Authors: Joseph McBride
As D. H. Lawrence once observed, “Never trust the artist. Trust the tale. The proper function of a critic is to save the tale from the artist who created it.” Despite Spielberg’s own misgivings about what he had wrought, and though
Minority Report
sometimes seems to get distracted by the mechanics of high-speed chase sequences and elaborate special effects, the film’s popular success showed that he could take his audience on a serious moral journey while entertaining them with an ingenious deployment of genre conventions, riveting visual imagery, and impishly entertaining black comedy.

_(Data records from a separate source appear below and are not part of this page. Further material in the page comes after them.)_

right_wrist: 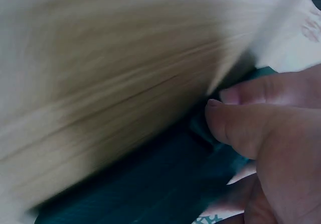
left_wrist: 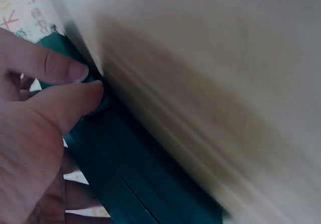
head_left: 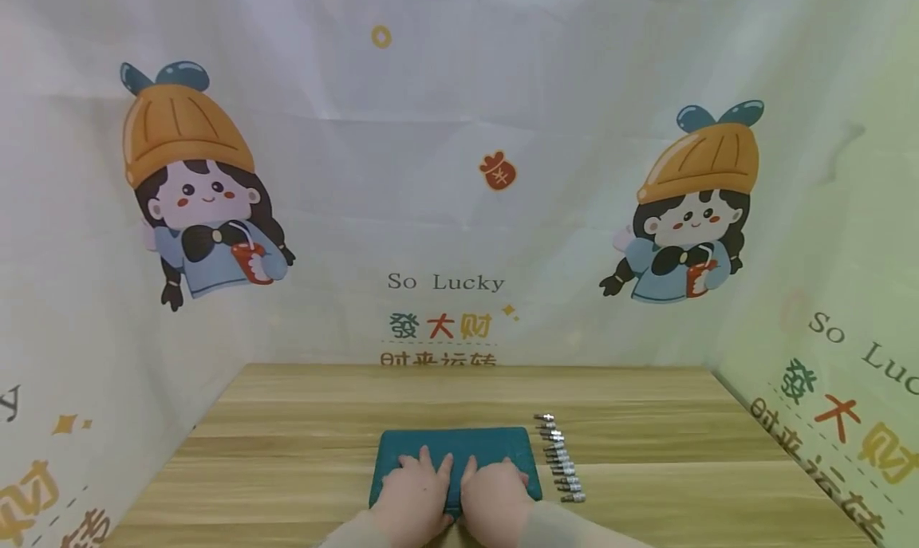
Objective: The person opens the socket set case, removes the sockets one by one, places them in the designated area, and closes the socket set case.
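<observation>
Hands side by side on teal case (head_left: 459, 444), left hand (head_left: 411, 496) and right hand (head_left: 495, 496) each pinching its near edge, row of sockets (head_left: 562, 458) just right, wooden table (head_left: 287, 452).

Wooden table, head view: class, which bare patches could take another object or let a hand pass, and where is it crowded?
The light wooden table lies bare left of the teal rectangular case, behind it toward the printed cloth backdrop, and right of the row of small metal bits. It is crowded at the near middle: left hand and right hand grip the case, bits close beside.
</observation>
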`<state>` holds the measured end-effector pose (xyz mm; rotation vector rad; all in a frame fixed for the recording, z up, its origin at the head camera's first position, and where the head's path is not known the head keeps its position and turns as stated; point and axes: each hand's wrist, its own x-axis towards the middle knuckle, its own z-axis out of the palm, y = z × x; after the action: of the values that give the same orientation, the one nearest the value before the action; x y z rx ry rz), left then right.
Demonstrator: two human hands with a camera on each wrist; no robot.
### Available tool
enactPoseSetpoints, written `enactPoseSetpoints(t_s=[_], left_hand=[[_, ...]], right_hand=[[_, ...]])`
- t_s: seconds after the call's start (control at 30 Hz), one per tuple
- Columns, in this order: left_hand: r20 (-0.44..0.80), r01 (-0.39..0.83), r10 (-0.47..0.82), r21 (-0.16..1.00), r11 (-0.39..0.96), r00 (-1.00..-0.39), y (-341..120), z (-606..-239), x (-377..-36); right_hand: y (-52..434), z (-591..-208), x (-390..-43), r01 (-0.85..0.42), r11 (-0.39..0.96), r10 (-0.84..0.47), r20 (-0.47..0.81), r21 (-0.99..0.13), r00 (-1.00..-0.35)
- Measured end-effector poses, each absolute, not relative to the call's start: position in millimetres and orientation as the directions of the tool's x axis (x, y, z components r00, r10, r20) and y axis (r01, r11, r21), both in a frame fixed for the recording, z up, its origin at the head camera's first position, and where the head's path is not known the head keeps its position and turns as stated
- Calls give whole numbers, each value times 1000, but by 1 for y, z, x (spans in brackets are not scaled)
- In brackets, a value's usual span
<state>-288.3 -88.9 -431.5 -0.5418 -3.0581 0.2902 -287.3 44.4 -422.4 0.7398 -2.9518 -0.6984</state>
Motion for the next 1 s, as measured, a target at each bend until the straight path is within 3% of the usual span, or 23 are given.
enactPoseSetpoints(t_s=[0.1,0.17,0.37,0.63,1.0], left_hand=[[0,352,360,-217,911,-933,-89,-430,-294],[2,363,373,-224,904,-928,-91,-430,-297],[38,399,414,-199,895,-909,-100,-429,-298],[28,381,386,-102,919,-922,-103,-433,-298],[44,387,390,-65,920,-920,-104,-435,-295]], right_hand=[[40,-425,-290,-432,746,-468,-64,506,-882],[41,-426,-292,-432,750,-477,-43,501,-878],[54,-428,-300,-450,795,-503,29,407,-864],[63,-437,-302,-400,896,-413,33,190,-910],[61,-437,-301,-436,887,-450,69,154,-890]])
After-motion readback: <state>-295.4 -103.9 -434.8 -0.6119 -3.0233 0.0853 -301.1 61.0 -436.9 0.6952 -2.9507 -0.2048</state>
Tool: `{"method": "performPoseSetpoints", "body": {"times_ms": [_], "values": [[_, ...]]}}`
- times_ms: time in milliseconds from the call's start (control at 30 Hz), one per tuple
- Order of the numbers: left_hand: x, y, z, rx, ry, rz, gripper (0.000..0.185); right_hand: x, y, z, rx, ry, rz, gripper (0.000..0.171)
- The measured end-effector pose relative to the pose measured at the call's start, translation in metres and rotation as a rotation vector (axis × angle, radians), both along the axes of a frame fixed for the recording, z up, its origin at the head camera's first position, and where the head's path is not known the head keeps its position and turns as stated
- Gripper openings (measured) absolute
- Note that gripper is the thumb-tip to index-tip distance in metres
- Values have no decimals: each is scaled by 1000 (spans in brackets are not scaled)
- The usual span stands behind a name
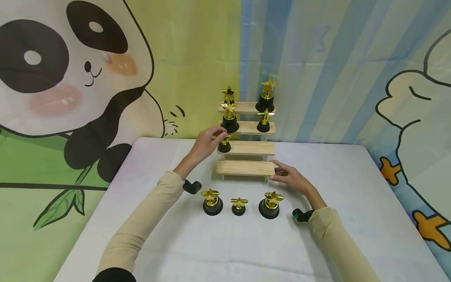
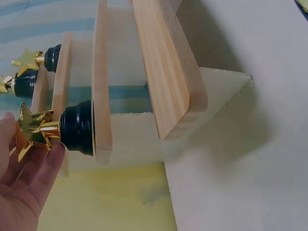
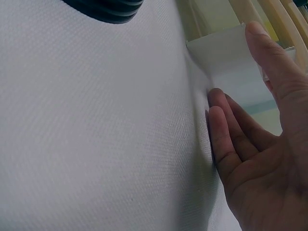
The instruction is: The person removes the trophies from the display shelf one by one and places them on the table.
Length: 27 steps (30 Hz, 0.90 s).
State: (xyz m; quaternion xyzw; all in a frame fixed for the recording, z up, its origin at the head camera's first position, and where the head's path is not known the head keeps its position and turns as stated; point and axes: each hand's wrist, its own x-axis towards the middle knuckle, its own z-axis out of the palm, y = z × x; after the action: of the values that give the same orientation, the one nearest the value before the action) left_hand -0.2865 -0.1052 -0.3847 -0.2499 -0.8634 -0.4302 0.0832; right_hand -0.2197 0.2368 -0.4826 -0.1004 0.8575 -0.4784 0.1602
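Pinched by its star [image 2: 30,128] between thumb and fingers of the left hand [image 2: 23,190], a trophy [image 2: 54,128] is set with its black base [image 2: 78,127] on the left end of the second-lowest wooden step [image 1: 251,148]. Mostly covered in the head view, the shiny five-pointed star is shown plainly from the left wrist; from the right wrist, the empty right hand [image 3: 264,168] is seen, fingers loosely extended, near a smooth white panel [image 3: 231,60].

Bottom step [image 1: 245,167] has tons of room on top, but three trophies [image 1: 239,206] at its 6 o'clock block a low reach.
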Motion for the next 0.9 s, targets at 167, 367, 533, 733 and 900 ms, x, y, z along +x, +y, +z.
{"method": "performPoseSetpoints", "body": {"times_ms": [167,367,533,733,900], "values": [[2,-11,1,8,-12,29,28,0,0,0,5,-1,-5,81],[3,-24,-2,-5,7,67,29,0,-1,0,8,4,-8,80],[6,-33,-6,11,21,73,30,1,-1,1,17,12,4,80],[8,-40,-7,31,34,88,27,0,1,0,32,29,4,80],[9,-43,-9,32,28,98,26,2,-1,3,25,15,5,78]]}}
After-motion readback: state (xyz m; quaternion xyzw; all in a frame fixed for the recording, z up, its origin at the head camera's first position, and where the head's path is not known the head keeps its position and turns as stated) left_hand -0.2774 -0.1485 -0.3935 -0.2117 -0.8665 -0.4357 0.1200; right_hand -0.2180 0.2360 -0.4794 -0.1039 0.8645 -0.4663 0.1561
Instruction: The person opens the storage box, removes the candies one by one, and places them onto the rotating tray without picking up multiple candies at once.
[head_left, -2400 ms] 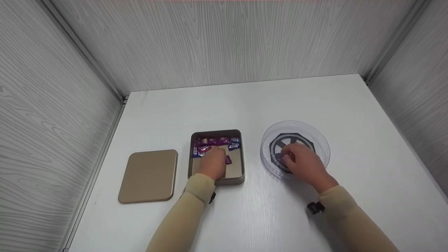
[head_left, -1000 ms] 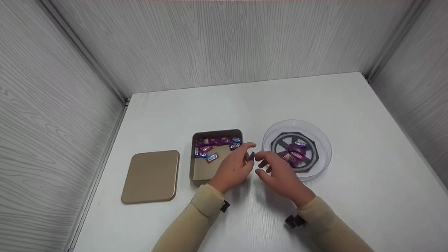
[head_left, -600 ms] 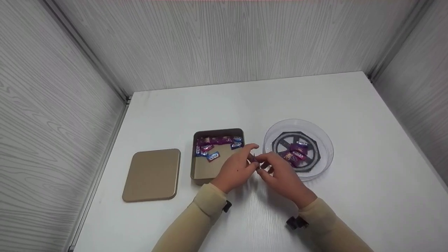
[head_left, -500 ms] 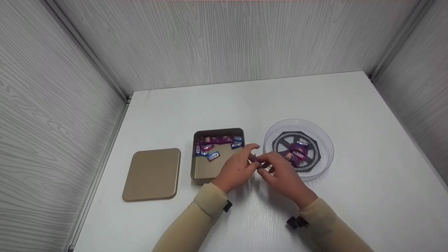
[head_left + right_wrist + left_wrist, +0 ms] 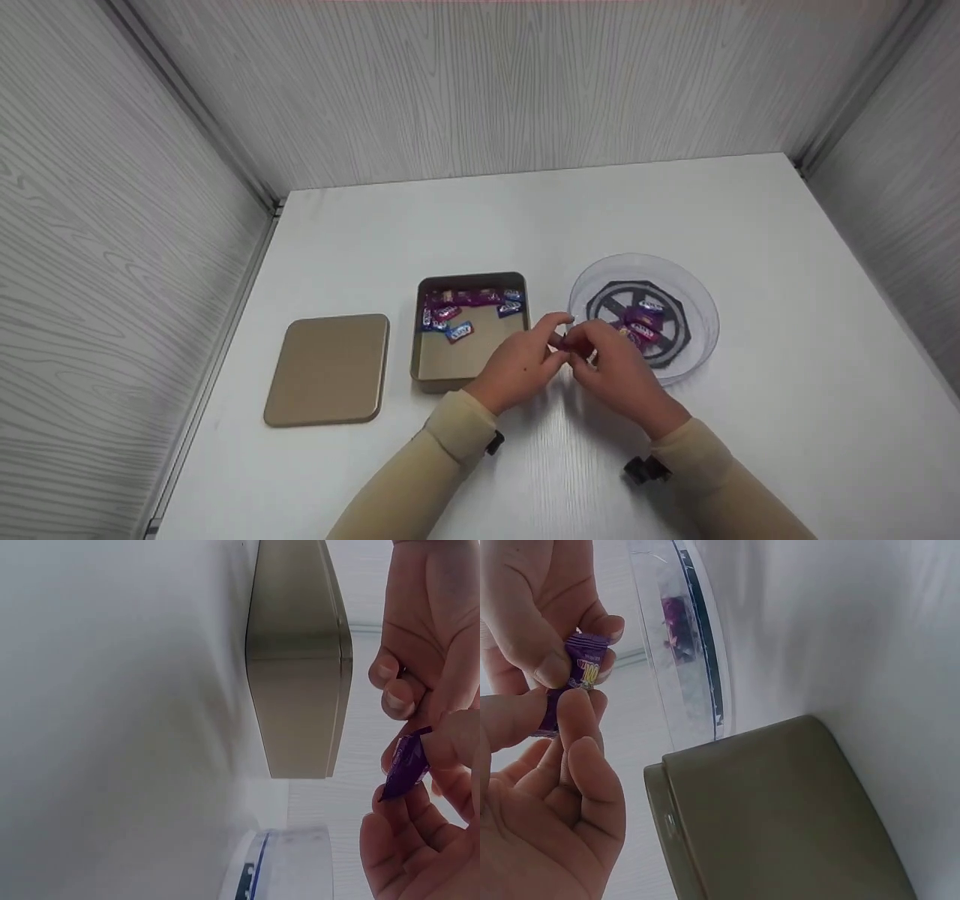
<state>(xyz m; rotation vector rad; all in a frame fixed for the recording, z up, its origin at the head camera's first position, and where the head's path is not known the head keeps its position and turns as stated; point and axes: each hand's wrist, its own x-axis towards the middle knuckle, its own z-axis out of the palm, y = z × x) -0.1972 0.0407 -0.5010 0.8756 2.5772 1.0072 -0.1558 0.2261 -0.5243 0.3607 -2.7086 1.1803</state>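
Hands (image 5: 525, 364) (image 5: 615, 371) meet beside the tin (image 5: 469, 373): you pinch one purple candy (image 5: 574, 682) from both ends, evidently transferring it.

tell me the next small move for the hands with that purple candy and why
Probably the left hand lets go so the right hand can carry the purple candy across to the clear dish. Both hands pinch the one wrapped candy between the open tin and the dish, and a few candies already lie in the dish.
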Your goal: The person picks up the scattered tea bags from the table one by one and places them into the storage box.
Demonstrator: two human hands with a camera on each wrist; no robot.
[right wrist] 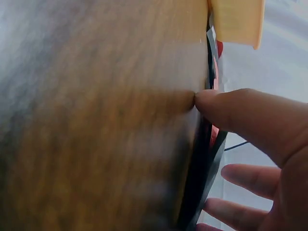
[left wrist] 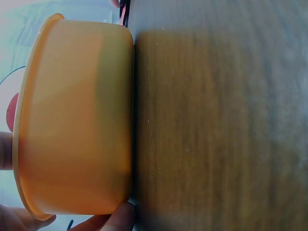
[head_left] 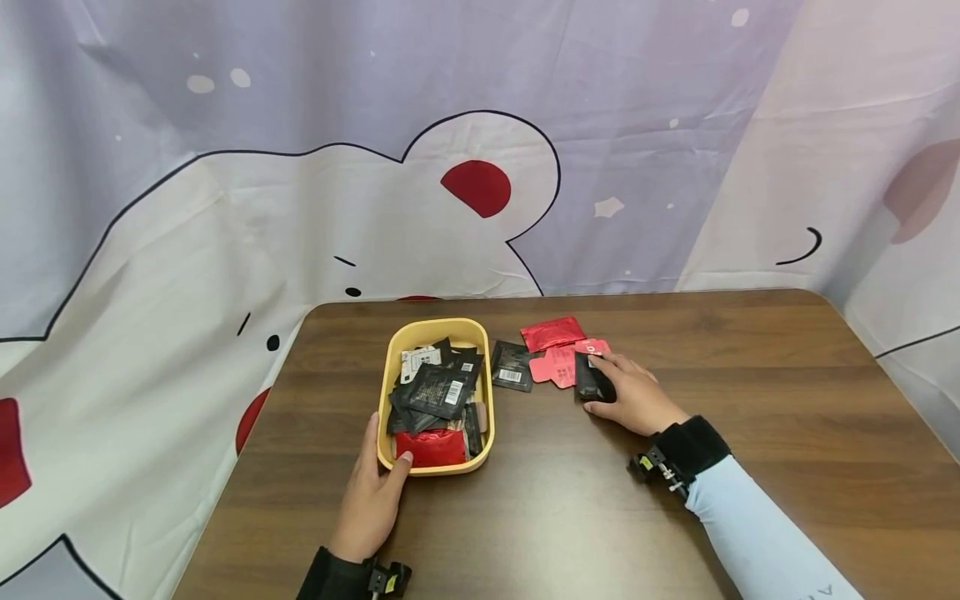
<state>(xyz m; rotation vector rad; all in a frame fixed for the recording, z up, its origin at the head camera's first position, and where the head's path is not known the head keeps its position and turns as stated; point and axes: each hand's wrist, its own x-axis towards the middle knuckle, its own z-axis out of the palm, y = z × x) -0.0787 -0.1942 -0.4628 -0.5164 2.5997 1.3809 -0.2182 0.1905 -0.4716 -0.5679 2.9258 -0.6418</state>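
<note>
Head view: a brown wooden worktop [head_left: 750,400] in front of a curtain printed with a cartoon bear [head_left: 300,208].
Yellow tray [head_left: 384,392]: one, oblong, at about 10 o'clock from the worktop's middle; its orange-yellow wall fills the left wrist view.
Tray contents: a heap of black sachets [head_left: 435,387], too overlapped to count exactly, plus one red sachet [head_left: 431,447] at the tray's 6 o'clock end.
Left hand [head_left: 372,492]: at the tray's 7 o'clock corner, thumb hooked over the rim, fingers around the outer wall; its grip is closed on the tray.
Loose sachets on the worktop: one black sachet with a barcode [head_left: 512,365] just beside the tray at its 3 o'clock side; at least three red ones [head_left: 553,333] overlapping further toward 3 o'clock.
Right hand [head_left: 633,398]: lies on the worktop at the 4 o'clock edge of that red cluster.
Right grip: thumb and fingers pinch one dark sachet [head_left: 590,377] by its edges, the thumb tip pressing on the worktop in the right wrist view.
</note>
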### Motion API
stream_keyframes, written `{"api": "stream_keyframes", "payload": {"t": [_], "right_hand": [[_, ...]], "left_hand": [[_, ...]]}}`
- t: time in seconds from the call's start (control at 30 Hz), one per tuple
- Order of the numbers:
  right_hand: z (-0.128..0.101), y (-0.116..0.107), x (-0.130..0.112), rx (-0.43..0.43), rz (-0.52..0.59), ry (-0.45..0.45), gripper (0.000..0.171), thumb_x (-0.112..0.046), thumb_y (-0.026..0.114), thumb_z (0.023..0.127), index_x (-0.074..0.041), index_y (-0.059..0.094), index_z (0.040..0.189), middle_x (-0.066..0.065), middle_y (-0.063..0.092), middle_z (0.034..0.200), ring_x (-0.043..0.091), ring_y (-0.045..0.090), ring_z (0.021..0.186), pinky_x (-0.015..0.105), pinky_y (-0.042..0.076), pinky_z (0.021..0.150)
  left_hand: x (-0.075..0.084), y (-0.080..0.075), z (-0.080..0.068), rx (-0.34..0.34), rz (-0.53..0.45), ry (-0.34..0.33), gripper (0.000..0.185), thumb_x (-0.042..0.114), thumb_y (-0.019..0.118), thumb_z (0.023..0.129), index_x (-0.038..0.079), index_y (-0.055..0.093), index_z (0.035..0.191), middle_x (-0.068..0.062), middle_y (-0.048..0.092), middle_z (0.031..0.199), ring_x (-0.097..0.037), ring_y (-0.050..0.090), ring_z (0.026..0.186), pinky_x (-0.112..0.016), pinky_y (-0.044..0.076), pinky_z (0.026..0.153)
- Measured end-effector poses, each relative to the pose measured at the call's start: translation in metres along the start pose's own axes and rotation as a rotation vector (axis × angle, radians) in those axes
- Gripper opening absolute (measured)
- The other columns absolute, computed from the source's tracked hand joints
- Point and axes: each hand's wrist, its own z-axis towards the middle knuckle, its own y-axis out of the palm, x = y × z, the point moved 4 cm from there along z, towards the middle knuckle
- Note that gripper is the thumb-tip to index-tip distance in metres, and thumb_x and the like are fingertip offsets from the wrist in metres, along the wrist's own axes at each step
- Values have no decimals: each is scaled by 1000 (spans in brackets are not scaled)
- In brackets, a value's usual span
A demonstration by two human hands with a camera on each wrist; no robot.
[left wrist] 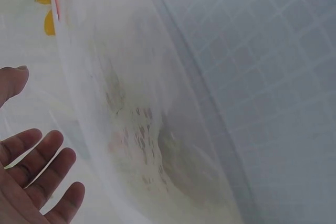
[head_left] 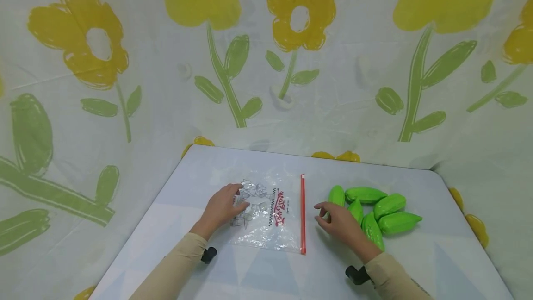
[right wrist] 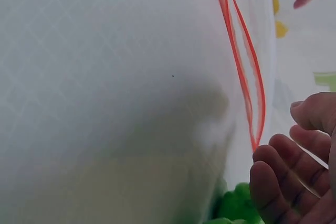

With
Minority Report
and his subsequent films dealing with the threat to American
values, Spielberg identified that threat as coming mostly from within a
traumatized
society that had come to doubt its own founding principles.
*
S
PIELBERG’S
busy directorial agenda saw him making two films for release in 2002 (the other was the comedy-drama
Catch Me If You Can
), but his corporate allegiance again was split by making
Minority Report
in conjunction with Twentieth Century Fox, which released it in the United States and other countries. Spielberg had long had a practice of not being paid upfront for the films he directed but instead taking a large share (usually 20 percent) of the box-office gross; he and Cruise reportedly earned a total of at least $70 million from
Minority Report
, compared with less than $20 million each for Fox and DreamWorks.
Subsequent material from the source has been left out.